In Griechenland herrscht eine Clique. Sie setzt sich aus einigen Politikern, einigen Unternehmern und einigen hochdotierten Journalisten zusammen. Die Unternehmer handeln in ihrem Interesse. Sie scheuen nicht davor zurück, dabei gegen geltende Gesetze zu verstoßen. Die Politiker verfassen und verabschieden anschließend Gesetze, die diese illegalen Praktiken im Nachhinein legalisieren. So schützen sie diese Unternehmer. Ein gutes Beispiel für einen solchen Politiker ist Evangelos Venizelos (Ex-Finanzminister und derzeitiger Vorsitzender der mitregierenden Pasok-Sozialisten, Anm.). Er ist für eine Fülle von derartigen Gesetzen verantwortlich. Wir thematisieren dies in der aktuellen "Hot Doc"-Ausgabe. Und das Gros der griechischen Journalisten hüllt sich entweder in Schweigen oder betreibt Propaganda.
Wenn Sie in Sachen Korruption eine Note vergeben könnten und die Note zehn die schlechteste ist, welche bekäme dann die Politik in Griechenland?
Hierzulande gibt es einige durch und durch korrupte Politiker.

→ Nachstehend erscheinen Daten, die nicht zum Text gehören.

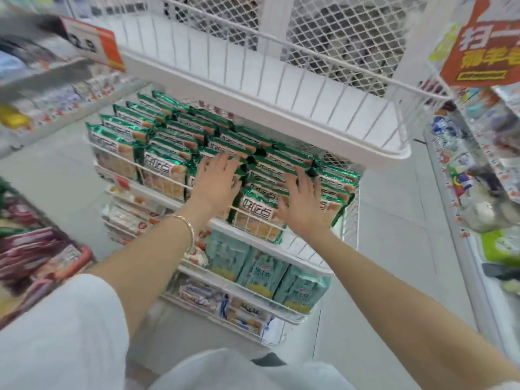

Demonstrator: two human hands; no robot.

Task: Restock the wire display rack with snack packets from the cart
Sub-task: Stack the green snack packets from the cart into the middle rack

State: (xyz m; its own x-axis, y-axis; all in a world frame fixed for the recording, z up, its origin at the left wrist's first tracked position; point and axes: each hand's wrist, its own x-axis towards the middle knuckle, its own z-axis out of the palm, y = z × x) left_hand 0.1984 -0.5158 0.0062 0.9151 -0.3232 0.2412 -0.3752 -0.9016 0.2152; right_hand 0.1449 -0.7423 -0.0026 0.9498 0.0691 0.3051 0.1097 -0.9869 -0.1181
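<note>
A white wire display rack (349, 220) stands in front of me with several tiers. Its second tier is packed with rows of green snack packets (166, 161) standing upright. My left hand (215, 182) lies flat with fingers spread on the tops of the packets in the middle rows. My right hand (302, 204) rests the same way on the packets at the right front. Neither hand grips a packet. The top basket (281, 88) holds nothing that I can see. Teal packets (261, 273) fill the tier below.
Store shelves with goods run along the left (42, 88) and right (478, 170). An orange sign (484, 43) hangs at the upper right, a price tag (92, 43) at the upper left. Red-packed goods (33, 249) sit at my lower left. Grey floor surrounds the rack.
</note>
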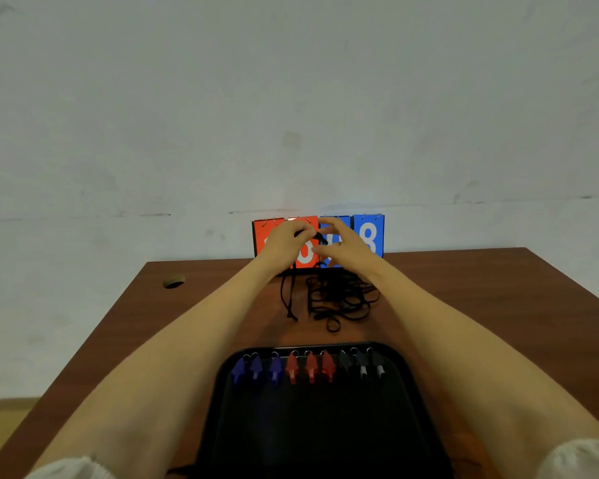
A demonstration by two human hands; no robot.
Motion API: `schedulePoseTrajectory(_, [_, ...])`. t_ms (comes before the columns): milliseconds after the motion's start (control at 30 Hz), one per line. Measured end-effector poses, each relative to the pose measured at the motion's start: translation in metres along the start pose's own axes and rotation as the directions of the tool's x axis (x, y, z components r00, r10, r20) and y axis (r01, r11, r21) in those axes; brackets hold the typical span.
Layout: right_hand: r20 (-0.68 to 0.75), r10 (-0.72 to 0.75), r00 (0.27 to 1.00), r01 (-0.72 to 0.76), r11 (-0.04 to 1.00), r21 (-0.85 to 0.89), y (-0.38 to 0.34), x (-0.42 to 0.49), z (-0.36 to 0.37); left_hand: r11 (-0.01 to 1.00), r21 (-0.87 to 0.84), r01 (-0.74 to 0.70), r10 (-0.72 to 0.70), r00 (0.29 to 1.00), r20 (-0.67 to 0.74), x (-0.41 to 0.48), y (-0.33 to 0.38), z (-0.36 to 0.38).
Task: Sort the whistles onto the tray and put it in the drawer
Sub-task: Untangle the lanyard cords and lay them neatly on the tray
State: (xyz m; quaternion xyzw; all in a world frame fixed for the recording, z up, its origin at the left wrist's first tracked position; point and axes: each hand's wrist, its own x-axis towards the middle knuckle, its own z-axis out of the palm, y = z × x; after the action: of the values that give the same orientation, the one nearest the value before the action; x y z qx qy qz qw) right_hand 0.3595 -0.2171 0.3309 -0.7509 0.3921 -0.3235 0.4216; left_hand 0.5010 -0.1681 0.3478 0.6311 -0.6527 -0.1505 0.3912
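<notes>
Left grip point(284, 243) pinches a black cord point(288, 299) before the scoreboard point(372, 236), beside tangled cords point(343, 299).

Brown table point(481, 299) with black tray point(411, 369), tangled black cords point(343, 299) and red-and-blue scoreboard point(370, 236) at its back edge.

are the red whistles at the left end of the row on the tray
No, the red whistles sit mid-row on the tray, and the blue whistles hold the left end.
</notes>
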Motion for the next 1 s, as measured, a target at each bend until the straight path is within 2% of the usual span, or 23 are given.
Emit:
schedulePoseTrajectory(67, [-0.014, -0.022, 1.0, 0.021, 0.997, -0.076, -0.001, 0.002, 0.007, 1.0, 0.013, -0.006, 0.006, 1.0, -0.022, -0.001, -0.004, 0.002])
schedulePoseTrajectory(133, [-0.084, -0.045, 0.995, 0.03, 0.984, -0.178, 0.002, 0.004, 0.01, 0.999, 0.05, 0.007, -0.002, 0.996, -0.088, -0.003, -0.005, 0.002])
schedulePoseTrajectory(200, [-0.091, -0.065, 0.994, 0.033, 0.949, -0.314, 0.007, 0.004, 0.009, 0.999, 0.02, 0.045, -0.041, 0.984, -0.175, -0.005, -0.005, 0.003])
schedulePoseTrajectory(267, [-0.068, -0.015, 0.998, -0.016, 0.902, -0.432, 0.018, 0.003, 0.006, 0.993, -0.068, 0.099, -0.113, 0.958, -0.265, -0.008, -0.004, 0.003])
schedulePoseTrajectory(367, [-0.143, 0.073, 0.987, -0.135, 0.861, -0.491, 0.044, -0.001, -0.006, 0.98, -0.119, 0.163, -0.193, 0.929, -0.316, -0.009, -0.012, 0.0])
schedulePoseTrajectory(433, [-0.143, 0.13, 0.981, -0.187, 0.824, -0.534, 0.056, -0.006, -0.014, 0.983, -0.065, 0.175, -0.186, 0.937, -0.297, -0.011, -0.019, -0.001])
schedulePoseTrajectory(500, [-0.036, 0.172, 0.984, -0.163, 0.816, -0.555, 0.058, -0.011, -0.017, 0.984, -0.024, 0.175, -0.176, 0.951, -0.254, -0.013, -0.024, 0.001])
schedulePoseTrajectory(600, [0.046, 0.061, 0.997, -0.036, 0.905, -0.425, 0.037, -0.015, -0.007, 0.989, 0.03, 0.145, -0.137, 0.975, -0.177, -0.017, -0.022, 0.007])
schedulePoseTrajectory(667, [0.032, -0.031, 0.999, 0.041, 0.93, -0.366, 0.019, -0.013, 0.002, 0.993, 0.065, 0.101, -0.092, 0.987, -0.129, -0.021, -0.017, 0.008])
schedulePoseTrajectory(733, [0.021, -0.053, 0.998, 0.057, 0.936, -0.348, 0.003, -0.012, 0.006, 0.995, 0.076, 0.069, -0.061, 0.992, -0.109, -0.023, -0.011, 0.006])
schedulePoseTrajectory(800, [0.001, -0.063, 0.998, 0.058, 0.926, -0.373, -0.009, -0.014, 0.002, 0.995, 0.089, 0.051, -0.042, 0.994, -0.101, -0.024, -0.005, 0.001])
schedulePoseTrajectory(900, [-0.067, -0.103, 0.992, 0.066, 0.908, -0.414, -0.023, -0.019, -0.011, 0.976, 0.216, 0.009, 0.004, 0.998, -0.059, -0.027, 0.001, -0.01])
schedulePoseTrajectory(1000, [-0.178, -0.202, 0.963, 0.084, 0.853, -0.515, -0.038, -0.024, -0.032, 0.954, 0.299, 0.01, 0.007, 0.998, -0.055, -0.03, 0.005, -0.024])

Da reicht nicht einmal Zehn plus. Diese Kultur der Korruption, Vetternwirtschaft, des neuen Reichtums ist in Griechenland nach dem Ende der Obristendiktatur 1974 gewachsen. In der gegenwärtigen Krise erscheint das in krasser, extremer Form. Die Gesellschaft muss einerseits nun harte Sparmaßnahmen über sich ergehen lassen und ertragen. Das korrupte politische System strebt aber zugleich nur danach, wie es in der Krise selbst überleben kann. Das Schlimmste ist aber: Die Korruption wird immer noch akzeptiert. Entweder man ist selber korrupt oder man sagt: "Ach, wir leben doch in Griechenland! Das war doch immer so!" Ich werde wahninnig, wenn mich Freunde anrufen und mir sagen: "Ja, wir haben das gelesen, was du veröffentlichst hast. Wir finden das gut, dass du das getan hast. Aber Kostas, du weißt doch: Es wird doch nichts passieren."
Stehen Ihnen Ihre Berufskollegen zur Seite?
Schon. Sie rufen mich an. Sie sagen mir: "Mein Freund, wir sind mit dir. Mach weiter so! Wir folgen dir!" Aber wissen Sie, was mich dabei stört ?
Was?
Sie sagen mir das geheim am Telefon. Als ob ein Verbrecher mit einem Verbrecher spricht. Nicht wie freie Menschen. Meine Kollegen müssten dagegen in ihren eigenen Medien über diese Machenschaften und Missstände berichten. Sie müssten dies quasi schreiend tun. Sie sagen dir das aber nur am Telefon.
Wie sehen Sie die Zukunft Griechenlands?
Ich weiß nicht, wie der nächste Tag in Griechenland aussehen wird. Wirklich nicht. Ich persönlich will aber, dass die Anständigen die Oberhand behalten. Das muss das Ziel sein. Die gegenwärtige Politik hat es bis jetzt fertiggebracht, so zu regieren. Sie will die Anständigen nicht.
Kostas Vaxevanis (46) ist ein griechischer Journalist und Buchautor. Der investigative Reporter gibt das politische Magazin "Hot Doc" heraus.